There was indeed a recovery, but it was so weak that ever since, when people are polled they indicate that they still think the country is in a recession. I’ve gone into the reasons for the weak recovery before, but the bottom line is that the hundreds of billions of dollars spent were wasted in the sense that they did not have the promised result. The president and his supporters argue that things would have been even worse if not for the stimulus package, and maybe that’s true. But that’s an assertion that cannot be proved or disproved. But what cannot be disputed is that, judged by the forecasts made by President Obama’s own economic team, the stimulus was a failure in terms of its stated purpose. The president’s response to this fact?
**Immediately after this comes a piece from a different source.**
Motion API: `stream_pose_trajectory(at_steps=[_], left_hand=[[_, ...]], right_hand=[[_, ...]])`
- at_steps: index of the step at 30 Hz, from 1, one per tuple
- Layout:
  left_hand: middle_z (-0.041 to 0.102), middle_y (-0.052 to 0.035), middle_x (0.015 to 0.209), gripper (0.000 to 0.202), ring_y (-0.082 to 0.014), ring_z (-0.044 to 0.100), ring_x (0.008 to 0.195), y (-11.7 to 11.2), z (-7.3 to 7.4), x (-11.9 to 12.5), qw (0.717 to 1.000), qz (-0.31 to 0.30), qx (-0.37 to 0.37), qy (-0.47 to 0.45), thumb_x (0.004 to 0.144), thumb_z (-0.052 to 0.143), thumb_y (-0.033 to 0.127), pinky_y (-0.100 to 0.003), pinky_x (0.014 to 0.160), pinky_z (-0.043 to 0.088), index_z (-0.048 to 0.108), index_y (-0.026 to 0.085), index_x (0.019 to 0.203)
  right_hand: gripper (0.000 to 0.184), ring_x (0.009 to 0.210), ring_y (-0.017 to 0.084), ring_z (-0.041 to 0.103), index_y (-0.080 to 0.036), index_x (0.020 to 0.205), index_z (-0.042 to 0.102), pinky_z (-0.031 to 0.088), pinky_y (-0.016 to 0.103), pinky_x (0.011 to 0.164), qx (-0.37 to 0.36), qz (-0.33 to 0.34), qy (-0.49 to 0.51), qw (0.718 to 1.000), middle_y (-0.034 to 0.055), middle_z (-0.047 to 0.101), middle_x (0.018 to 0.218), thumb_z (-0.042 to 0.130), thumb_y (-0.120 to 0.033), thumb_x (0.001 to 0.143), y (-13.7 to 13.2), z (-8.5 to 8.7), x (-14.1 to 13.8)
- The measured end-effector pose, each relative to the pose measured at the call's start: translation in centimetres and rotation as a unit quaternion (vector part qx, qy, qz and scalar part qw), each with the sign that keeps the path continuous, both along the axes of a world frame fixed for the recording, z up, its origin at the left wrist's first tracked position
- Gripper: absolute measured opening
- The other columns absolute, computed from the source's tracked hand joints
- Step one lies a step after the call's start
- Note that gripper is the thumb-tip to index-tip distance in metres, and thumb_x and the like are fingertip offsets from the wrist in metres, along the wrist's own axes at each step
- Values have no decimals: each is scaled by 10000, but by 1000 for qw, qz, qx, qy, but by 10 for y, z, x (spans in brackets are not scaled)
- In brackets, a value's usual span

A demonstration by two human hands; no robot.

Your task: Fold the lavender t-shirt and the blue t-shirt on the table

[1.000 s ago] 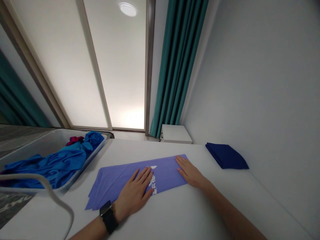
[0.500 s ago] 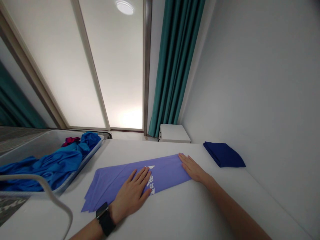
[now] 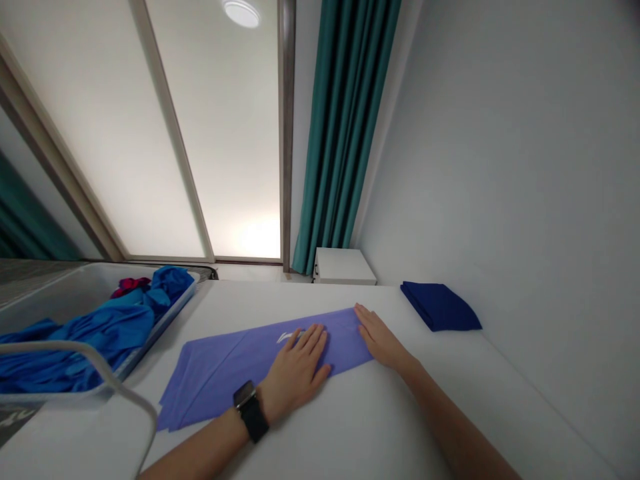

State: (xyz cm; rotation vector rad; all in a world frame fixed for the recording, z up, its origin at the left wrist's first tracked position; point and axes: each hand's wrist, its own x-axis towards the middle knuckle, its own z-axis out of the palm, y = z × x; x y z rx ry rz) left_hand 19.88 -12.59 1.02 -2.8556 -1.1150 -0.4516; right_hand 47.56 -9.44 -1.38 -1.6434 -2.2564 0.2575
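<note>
A purple garment (image 3: 225, 367), folded into a long strip, lies across the white table (image 3: 350, 427). My left hand (image 3: 297, 367), with a black watch on its wrist, rests flat on the cloth right of its middle, fingers stretched out. It covers most of the white print (image 3: 285, 337). At the strip's right end lies my right hand (image 3: 381, 337), its fingers extended along the edge and touching the fabric. Layers of cloth fan out slightly at the left end.
A folded dark blue cloth (image 3: 440, 307) sits at the right against the wall. On the left, a white plastic basket (image 3: 60, 283) holds blue clothes (image 3: 115, 327) and a red piece (image 3: 130, 287). A grey curved tube (image 3: 95, 360) crosses the lower left. Behind the table stands a small white cabinet (image 3: 345, 267).
My left hand has slid right along the purple garment, now covering the lower print. My right hand stays at the right end. The view has shifted slightly.
</note>
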Motion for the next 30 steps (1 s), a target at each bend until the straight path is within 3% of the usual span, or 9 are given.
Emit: stream_pose_trajectory(at_steps=[3,5,9,12,15,20,30], left_hand=[[389,-106,1516,577,-244,333,1407,11,1,44,1000,-7,-6,-22,985,300,488,-447,1143,271,393,163,1453],[400,-118,1508,582,-253,335,1405,18,-1,68,999,-9,-11,-29,981,303,484,-462,1139,274,401,151,1447],[395,-131,1509,587,-267,322,1410,25,-10,93,999,-17,-13,-42,978,304,478,-487,1139,263,389,146,1456],[379,-136,1517,591,-266,308,1417,26,-17,97,999,-15,-21,-43,977,309,474,-485,1146,254,393,132,1452],[354,-132,1531,598,-258,289,1427,26,-24,96,999,-10,-26,-41,979,305,479,-473,1160,232,389,125,1452],[351,-125,1534,593,-246,268,1436,26,-28,95,999,-10,-15,-45,983,299,474,-466,1170,214,375,130,1459],[370,-133,1522,595,-256,287,1428,24,-20,95,999,-7,-28,-31,980,314,476,-463,1172,221,411,113,1441]], right_hand=[[567,1446,177,222,-162,1501,298,167,439,1189,12,13,-20,1000,83,287,1564,197,-380,987,-5,-4,-6],[536,1407,192,314,-190,1458,379,229,440,1166,32,-6,2,999,92,379,1520,224,-377,981,-5,-3,-2],[403,1053,226,587,-194,1097,647,442,390,966,78,-89,69,991,118,670,1097,293,-314,944,-8,8,18],[310,800,195,594,-210,842,644,477,334,792,49,-100,79,991,65,666,841,347,-272,906,-19,15,30],[252,705,170,568,-215,739,601,455,293,698,4,-91,92,992,32,640,747,393,-258,874,-34,15,34],[219,655,164,546,-215,748,594,418,285,649,-9,-110,119,987,12,617,701,432,-296,871,-53,6,32],[124,695,159,521,-207,768,565,372,324,740,14,-115,67,991,-1,579,709,462,-236,831,-61,4,21]])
They say they just didn’t realize how bad things really were.

The fact is, though, while it is worthwhile to analyze the causes of the financial crisis to find ways to avoid a future reoccurrence, most people really don’t care who should be blamed for what happened four or more years ago. They want to know who knows what to do to get unemployment down. As a challenger, Mitt Romney has the easier job of making a case. He only has to make promises. The president has a track record and needs to explain how things will be better if he gets a second term. The only concrete plan he offers is raising taxes on the wealthy (something most economists and Bill Clinton think should wait until the economy is stronger) and passing the American Jobs Act, which is essentially another stimulus but on a much smaller scale. Unless he has more ideas he’s not telling us, a second Obama term looks to be more glacial recovery, if not another recession caused by looming global factors.

I’ll tell you what really worries me about the president’s restaurant simile. He uses the restaurant as a metaphor for the economy, but in his metaphor he is not even the manager of the restaurant. Or the owner. He is a customer. And a rather petulant customer at that. He is annoyed to find an unpaid bill on the table where he has been seated. In that situation in a real restaurant, the newly seated customer is not on the hook for the bill left for a previous customer; the restaurant is. The president’s simile does not give any indication that he has any responsibility for the deficit. He’s just some guy yelling at the staff to do something about someone else’s problem.